Я отвлёкся на лицо из толпы, сопровождавшее, мучившее меня во всех путешествиях, сходя с воплощенных полотен, игнорируя оголтелость бесчинствовавшего века. Шум оваций грохотал далеко за спиной, меня волновал красный платок, и я не преминул разгадать его загадку.
Груней овладела хворь. Её болезнь была дурной закономерностью la femme d'emotion. Пробуясь в эпизодических ролях на дачных площадках, она отыграла на слабоосвещенной авансцене своей жизни роль жертвы, пережившей amor fati — любовь к своим страданьям. Я был deus ex machina (богом из машины), чертом из шкатулки, когда вез страдалицу в допотопном дилижансе по замусоренной набережной. Я свёл её в чистый дом на Дубенском переулке, протянул ей антибиотик из дорожной аптечки.
— Аграфена, я ведь не цаца какая, не земский докторишка, я личный врач Его императорского величества, самый действительный, самый тайный его советник. Гриша Распутин снадобье сотворил. Никакого, тьфу тебе, калия и ртути! Во имя Царя! Залпом! И не вздумай выплюнуть!

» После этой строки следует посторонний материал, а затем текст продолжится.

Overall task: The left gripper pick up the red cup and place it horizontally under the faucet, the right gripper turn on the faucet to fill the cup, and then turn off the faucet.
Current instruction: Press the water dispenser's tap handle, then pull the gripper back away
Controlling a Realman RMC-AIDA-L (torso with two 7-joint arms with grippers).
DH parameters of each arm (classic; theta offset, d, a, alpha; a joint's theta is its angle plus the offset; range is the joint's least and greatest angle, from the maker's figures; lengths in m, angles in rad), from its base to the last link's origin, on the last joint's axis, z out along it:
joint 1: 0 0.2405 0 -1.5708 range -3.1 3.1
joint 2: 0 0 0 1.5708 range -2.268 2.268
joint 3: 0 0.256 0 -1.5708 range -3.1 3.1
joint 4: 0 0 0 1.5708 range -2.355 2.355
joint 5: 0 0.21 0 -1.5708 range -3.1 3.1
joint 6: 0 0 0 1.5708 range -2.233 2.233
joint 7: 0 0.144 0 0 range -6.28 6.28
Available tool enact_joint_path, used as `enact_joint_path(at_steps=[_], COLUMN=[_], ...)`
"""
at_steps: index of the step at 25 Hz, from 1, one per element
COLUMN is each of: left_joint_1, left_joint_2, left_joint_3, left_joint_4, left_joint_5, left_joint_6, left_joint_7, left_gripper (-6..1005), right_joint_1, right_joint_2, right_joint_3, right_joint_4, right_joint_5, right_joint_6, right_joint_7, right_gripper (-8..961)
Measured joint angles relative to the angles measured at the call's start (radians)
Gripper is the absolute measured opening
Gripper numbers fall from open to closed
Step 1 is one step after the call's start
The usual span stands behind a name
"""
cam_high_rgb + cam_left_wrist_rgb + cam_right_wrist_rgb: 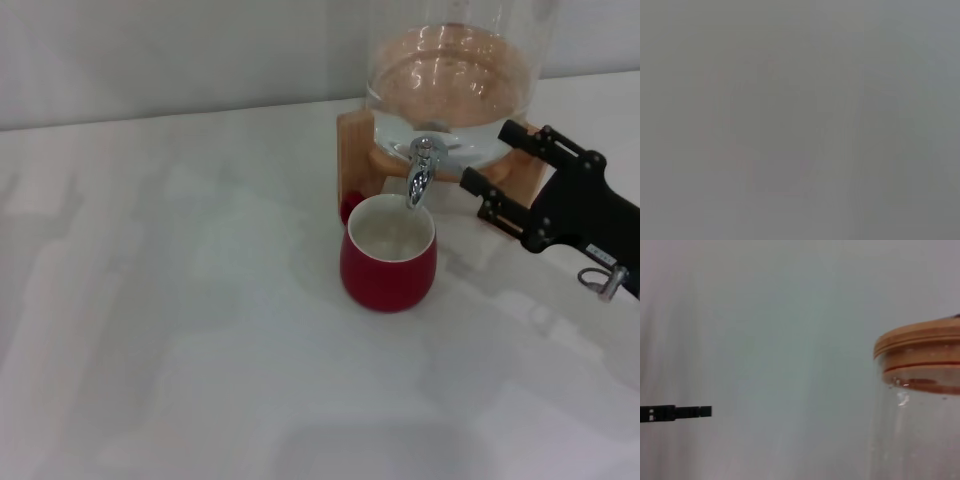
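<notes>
Head view: red cup upright on white table, rim directly under faucet spout, possibly holding water already. Right gripper just right of faucet, jaws spread wide, empty, pointing left toward lever. Left gripper out of sight; left wrist view blank grey.

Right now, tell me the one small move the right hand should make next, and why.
Probably ease the right hand sideways toward the faucet until its open fingers straddle the lever. The red cup already stands upright on the table with its mouth under the spout, and no stream shows. The hand sits beside the wooden stand, short of the faucet. The left hand is out of sight.
</notes>
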Motion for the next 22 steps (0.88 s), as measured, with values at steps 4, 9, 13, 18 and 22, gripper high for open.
enact_joint_path(at_steps=[4,9,13,18,22], left_joint_1=[0.001,0.003,0.001,-0.002,-0.006], left_joint_2=[0.000,0.000,0.000,0.000,0.001], left_joint_3=[0.001,0.002,0.001,0.001,0.001], left_joint_4=[-0.002,-0.005,-0.004,-0.002,-0.002], left_joint_5=[0.000,0.000,0.000,0.000,0.000], left_joint_6=[0.000,0.000,0.000,0.000,0.000], left_joint_7=[0.000,0.000,0.000,0.000,0.000], left_gripper=[800,800,800,800,800], right_joint_1=[-0.002,-0.002,-0.009,-0.007,-0.001], right_joint_2=[-0.002,-0.002,0.001,0.008,0.010], right_joint_3=[0.002,-0.001,-0.007,-0.009,-0.010], right_joint_4=[-0.003,-0.005,-0.003,0.000,-0.001], right_joint_5=[0.000,-0.006,-0.007,-0.009,-0.010], right_joint_6=[0.003,0.005,0.008,0.008,0.002], right_joint_7=[0.000,0.000,0.003,0.005,0.006], right_gripper=[674,674,674,674,674])
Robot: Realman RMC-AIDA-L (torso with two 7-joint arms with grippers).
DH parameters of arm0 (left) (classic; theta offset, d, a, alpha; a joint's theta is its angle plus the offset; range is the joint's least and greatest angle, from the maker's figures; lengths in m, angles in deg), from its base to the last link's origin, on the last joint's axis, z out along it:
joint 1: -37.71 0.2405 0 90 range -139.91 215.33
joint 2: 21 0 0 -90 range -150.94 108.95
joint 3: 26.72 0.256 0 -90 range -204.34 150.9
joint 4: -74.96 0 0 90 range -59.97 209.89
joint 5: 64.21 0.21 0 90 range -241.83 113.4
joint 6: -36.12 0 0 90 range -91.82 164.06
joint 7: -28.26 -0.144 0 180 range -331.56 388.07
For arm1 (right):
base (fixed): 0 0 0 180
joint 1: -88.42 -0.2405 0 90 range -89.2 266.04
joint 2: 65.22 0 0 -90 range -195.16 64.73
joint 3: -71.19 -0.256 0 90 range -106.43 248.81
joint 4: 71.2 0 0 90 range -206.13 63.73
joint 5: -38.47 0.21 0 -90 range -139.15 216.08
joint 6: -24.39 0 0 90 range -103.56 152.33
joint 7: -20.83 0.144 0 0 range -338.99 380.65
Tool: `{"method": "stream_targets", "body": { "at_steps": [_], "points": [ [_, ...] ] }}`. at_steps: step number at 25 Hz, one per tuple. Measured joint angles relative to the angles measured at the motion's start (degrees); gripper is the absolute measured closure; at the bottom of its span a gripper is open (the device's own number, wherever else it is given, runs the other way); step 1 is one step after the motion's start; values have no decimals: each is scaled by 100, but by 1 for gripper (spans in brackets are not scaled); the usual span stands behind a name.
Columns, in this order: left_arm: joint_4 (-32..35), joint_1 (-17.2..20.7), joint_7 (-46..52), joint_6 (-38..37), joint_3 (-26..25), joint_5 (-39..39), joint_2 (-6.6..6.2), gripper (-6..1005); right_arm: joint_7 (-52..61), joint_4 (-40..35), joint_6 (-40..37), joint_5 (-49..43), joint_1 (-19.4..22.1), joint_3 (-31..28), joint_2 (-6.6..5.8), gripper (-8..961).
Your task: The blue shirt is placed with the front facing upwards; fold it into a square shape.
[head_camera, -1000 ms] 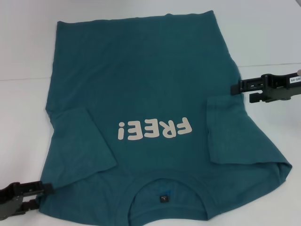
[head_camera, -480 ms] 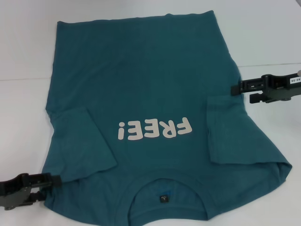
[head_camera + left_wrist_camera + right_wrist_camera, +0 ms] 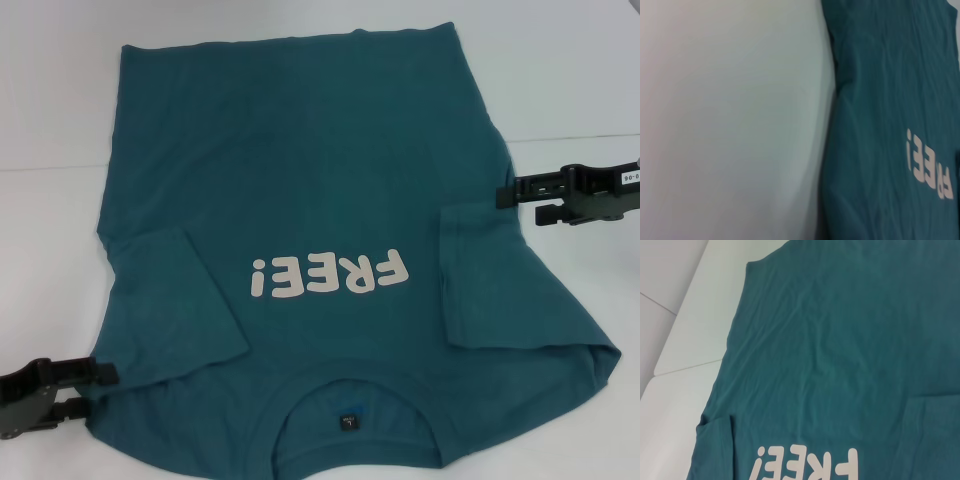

Я рассказал ей про страну “без царя в голове", пока бедняжка засыпала в своей кровати. Утром я мысленно погладил ее прилежно расчесанные волосы, поцеловал высокий лоб, почивавшие на нем дуги бровей, а затем скомандовал подъем. Мы спустились к воде по Береговой, укрылись в беседке со шпилем подстать столичному. Толпа зелёных ив нарядилась в алое зарево купален.
— Грушенька, послушай! Я провел борозды букв в песке.